Short-Term Reactive Power Forecasting Based on Real Power Demand Using Holt-Winters' Model Ensemble by Global Flower Pollination Algorithm for Microgrid

Abstract

Load forecasting is an integral part of the energy study unit to schedule the generating unit by the load demand. Many studies were conducted on load forecasting based on real power demand; however, very few papers were published on reactive power demand. In this research work, an attempt has been made to predict the requirement of reactive power as a function of demand for real power. Household loads are considered for evaluating the demand for reactive power as a critical load. The attempt has been made based on the data collected from the laboratory experimental setup for one year.

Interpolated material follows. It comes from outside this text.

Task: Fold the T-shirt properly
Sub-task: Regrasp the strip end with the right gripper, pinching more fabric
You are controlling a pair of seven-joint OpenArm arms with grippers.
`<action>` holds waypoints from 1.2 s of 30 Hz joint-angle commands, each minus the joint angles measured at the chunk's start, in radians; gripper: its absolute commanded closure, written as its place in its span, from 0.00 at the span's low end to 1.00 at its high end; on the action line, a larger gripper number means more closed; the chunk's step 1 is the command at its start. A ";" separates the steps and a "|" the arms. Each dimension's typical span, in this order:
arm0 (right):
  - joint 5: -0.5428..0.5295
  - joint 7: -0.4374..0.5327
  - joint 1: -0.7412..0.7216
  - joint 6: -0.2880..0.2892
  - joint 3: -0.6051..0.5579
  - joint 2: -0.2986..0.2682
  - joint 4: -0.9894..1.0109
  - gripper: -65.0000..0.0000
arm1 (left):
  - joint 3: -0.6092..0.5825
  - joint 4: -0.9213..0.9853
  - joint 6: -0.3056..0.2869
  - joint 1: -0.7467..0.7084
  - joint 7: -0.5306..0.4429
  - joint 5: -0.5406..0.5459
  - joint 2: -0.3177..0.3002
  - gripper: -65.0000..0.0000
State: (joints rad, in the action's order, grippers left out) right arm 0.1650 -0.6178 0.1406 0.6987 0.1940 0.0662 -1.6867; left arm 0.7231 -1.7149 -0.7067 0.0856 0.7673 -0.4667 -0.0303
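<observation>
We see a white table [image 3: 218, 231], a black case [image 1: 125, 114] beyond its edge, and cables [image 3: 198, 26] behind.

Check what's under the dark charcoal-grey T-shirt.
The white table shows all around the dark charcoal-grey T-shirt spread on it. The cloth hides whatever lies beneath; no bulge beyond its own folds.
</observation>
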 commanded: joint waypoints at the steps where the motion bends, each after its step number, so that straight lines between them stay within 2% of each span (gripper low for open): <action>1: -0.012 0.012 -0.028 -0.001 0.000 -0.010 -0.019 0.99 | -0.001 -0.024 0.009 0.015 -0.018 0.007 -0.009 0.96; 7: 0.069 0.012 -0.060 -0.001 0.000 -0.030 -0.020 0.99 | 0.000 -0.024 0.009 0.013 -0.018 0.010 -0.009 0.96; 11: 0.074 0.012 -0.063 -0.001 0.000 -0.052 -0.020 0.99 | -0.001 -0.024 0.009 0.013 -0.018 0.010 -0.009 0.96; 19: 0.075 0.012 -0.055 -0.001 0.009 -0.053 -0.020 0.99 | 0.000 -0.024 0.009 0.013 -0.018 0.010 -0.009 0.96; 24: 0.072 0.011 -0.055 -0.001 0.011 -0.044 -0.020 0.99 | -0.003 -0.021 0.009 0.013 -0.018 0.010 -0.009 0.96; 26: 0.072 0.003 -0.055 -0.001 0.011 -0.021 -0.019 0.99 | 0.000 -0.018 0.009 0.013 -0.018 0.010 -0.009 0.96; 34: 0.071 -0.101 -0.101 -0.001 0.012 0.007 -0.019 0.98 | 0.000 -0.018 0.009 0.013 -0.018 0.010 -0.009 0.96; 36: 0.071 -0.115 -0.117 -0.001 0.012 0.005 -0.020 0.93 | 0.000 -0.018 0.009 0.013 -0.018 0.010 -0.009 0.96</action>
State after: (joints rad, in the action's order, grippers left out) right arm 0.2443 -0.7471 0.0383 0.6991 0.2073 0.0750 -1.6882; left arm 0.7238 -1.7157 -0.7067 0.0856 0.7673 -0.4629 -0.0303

The load forecasting requires time series analysis of the data set along with error minimization between predicted values and actual value; therefore, the global flower pollination algorithm along with Holt-Winters' exponential model has been used to predict the reactive power. Autoregressive integrated moving average (ARIMA) and seasonal autoregressive integrated moving average (SARIMA) models have been used as benchmarking models to evaluate the effectiveness of the model under various conditions. Python-developed model has been used to predict the demand for reactive power, and a MATLAB model has been developed to optimize the cost function. A detailed comparative analysis of the proposed model along with some well-established optimized models such as GA, PSO, and FPA has been presented related to evening peak demand for a microgrid architecture in Conclusion. The analysis includes median values of different quantities such as nMBE, nMAE, nRMSE, and RMSE. Normalized MBE, indicating underestimation and overestimation, is negative for ARIMA but 0.42 for HW-GFPA during validation and 0.43 for the testing data set. Normalized RMSE, measuring the variance between actual and forecasted values, is lowest at 0.803 for proposed HW-GFPA during validation and 0.799 for testing.